The expected output is the full data, repeated exactly, without pictures.

▸ **Data below**:

==================================================

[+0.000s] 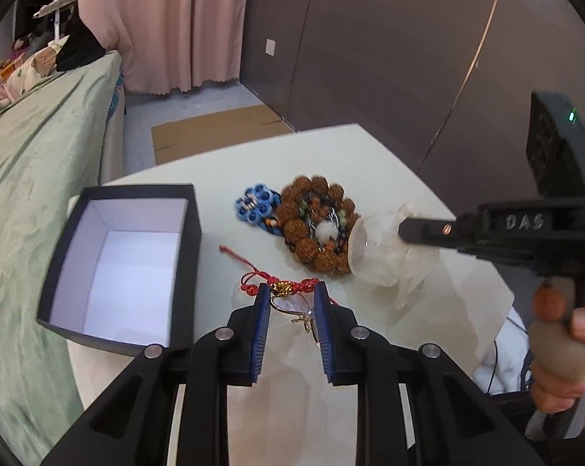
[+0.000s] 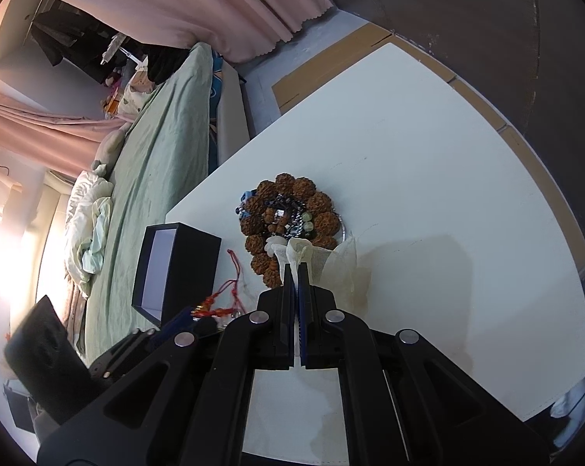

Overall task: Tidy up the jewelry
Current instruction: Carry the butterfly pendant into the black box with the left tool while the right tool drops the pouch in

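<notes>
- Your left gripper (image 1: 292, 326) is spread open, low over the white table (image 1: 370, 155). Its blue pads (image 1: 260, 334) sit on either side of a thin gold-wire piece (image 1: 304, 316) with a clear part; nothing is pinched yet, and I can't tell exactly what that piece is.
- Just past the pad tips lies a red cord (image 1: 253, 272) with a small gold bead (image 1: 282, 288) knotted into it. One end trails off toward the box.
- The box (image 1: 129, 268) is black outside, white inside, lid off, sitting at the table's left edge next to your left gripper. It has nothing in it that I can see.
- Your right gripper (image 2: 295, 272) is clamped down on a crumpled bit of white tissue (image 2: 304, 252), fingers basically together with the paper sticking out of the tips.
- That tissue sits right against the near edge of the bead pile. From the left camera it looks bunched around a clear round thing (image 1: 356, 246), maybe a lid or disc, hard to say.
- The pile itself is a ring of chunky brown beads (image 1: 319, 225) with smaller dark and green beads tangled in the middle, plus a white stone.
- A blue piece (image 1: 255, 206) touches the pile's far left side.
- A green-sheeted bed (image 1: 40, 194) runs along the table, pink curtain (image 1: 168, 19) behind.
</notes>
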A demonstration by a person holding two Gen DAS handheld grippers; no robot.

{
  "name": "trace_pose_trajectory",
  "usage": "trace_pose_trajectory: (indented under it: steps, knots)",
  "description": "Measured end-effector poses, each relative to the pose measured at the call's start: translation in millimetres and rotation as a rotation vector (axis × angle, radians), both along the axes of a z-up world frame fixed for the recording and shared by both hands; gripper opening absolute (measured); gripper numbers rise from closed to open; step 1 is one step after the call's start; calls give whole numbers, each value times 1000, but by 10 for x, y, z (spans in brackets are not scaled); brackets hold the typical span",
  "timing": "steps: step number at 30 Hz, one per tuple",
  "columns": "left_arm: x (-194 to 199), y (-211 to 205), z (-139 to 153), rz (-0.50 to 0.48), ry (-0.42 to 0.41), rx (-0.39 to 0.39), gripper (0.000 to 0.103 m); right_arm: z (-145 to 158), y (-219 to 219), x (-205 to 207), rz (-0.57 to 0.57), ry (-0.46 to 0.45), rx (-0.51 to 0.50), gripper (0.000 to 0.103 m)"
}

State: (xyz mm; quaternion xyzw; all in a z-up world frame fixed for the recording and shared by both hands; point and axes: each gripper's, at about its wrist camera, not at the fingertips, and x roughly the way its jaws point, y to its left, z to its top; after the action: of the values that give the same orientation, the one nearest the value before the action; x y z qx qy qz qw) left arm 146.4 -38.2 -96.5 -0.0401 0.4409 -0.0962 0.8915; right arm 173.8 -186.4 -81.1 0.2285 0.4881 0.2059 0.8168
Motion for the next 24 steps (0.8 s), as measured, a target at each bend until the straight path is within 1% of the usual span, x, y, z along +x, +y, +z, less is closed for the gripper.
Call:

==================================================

▸ **Exercise output**:
[+0.000s] 
[+0.000s] 

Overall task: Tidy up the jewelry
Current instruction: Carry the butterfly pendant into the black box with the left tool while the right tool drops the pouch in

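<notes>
- Your left gripper (image 1: 292, 326) is spread open, low over the white table (image 1: 370, 155). Its blue pads (image 1: 260, 334) sit on either side of a thin gold-wire piece (image 1: 304, 316) with a clear part; nothing is pinched yet, and I can't tell exactly what that piece is.
- Just past the pad tips lies a red cord (image 1: 253, 272) with a small gold bead (image 1: 282, 288) knotted into it. One end trails off toward the box.
- The box (image 1: 129, 268) is black outside, white inside, lid off, sitting at the table's left edge next to your left gripper. It has nothing in it that I can see.
- Your right gripper (image 2: 295, 272) is clamped down on a crumpled bit of white tissue (image 2: 304, 252), fingers basically together with the paper sticking out of the tips.
- That tissue sits right against the near edge of the bead pile. From the left camera it looks bunched around a clear round thing (image 1: 356, 246), maybe a lid or disc, hard to say.
- The pile itself is a ring of chunky brown beads (image 1: 319, 225) with smaller dark and green beads tangled in the middle, plus a white stone.
- A blue piece (image 1: 255, 206) touches the pile's far left side.
- A green-sheeted bed (image 1: 40, 194) runs along the table, pink curtain (image 1: 168, 19) behind.
</notes>
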A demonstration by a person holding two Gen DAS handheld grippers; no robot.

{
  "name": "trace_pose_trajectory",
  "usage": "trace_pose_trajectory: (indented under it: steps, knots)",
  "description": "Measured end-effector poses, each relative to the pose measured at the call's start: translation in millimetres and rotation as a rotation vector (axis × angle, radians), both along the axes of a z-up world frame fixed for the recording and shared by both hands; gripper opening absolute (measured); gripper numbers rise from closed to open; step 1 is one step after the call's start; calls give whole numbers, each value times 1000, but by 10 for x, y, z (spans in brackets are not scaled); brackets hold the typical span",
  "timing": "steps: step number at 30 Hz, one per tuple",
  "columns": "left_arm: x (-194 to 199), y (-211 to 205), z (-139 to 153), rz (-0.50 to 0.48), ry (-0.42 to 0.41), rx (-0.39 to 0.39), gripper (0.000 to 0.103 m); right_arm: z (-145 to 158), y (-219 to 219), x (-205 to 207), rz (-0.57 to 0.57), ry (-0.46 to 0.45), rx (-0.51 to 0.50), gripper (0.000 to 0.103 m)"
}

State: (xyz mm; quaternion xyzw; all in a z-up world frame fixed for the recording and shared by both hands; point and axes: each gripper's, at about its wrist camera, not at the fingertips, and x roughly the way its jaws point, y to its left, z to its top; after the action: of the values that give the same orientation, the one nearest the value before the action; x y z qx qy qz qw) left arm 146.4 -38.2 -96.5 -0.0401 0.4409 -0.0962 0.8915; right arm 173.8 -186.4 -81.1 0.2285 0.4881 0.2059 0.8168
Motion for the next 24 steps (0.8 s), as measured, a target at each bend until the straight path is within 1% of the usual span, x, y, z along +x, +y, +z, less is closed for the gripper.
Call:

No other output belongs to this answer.